▶ _PROBLEM TO WORK ON_
From the records below, print exactly the lines starting at the one containing "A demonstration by" and ending at the one containing "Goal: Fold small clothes", ends included, and nothing else.

*** WORKING DATA ***

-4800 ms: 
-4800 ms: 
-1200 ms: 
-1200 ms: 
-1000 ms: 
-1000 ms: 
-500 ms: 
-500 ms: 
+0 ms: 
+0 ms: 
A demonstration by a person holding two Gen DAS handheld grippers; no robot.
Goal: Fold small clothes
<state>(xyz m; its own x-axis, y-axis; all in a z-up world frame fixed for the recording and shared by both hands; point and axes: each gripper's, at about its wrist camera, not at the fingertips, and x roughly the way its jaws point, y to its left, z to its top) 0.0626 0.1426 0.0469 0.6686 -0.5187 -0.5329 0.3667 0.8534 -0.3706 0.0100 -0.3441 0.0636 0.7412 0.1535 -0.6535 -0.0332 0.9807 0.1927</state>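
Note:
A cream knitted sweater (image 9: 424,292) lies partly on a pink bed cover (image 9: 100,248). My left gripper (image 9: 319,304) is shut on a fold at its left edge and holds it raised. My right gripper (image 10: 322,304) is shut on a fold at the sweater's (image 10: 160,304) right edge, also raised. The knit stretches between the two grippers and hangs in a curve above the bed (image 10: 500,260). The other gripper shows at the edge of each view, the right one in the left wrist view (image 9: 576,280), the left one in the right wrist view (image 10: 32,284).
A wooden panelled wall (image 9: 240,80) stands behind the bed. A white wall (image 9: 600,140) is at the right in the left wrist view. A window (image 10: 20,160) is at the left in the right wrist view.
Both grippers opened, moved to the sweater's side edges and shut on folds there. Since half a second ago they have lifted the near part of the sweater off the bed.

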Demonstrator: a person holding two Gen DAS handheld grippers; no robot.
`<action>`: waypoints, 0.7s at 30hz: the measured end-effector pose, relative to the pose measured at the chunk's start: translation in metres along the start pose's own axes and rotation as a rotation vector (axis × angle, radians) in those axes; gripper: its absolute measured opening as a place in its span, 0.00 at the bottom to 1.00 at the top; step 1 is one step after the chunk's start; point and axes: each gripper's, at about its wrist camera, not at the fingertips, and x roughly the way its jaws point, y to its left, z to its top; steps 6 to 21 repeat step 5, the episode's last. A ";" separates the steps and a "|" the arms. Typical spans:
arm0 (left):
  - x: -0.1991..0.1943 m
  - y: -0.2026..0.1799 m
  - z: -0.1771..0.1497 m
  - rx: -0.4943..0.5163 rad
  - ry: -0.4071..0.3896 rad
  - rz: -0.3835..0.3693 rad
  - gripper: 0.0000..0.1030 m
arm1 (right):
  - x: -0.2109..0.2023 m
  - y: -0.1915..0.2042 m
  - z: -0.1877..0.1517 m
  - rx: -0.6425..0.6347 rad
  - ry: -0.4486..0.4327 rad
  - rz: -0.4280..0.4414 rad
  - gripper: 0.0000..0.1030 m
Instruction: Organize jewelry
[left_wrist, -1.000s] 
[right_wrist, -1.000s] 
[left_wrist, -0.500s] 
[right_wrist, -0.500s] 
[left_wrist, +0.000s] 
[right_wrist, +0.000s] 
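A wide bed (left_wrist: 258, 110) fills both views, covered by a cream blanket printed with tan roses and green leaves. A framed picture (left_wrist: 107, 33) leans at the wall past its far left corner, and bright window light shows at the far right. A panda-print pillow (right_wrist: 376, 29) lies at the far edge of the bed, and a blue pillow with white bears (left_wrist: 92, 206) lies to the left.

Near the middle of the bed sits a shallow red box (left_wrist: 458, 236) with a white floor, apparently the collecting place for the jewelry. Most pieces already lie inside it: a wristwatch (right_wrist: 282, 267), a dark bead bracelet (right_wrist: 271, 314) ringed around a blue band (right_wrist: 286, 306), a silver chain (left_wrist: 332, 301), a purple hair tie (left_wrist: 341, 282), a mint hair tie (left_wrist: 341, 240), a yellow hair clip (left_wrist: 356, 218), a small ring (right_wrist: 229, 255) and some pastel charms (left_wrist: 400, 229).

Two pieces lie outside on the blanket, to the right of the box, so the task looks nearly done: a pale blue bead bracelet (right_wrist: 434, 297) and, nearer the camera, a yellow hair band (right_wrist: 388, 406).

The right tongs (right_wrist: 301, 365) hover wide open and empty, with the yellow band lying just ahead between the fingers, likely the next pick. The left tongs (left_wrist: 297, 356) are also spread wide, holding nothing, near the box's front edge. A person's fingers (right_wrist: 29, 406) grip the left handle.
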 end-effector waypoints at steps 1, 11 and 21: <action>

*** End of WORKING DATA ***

▶ _WRITTEN RESPONSE_
A demonstration by a person holding two Gen DAS handheld grippers; no robot.
Goal: Fold small clothes

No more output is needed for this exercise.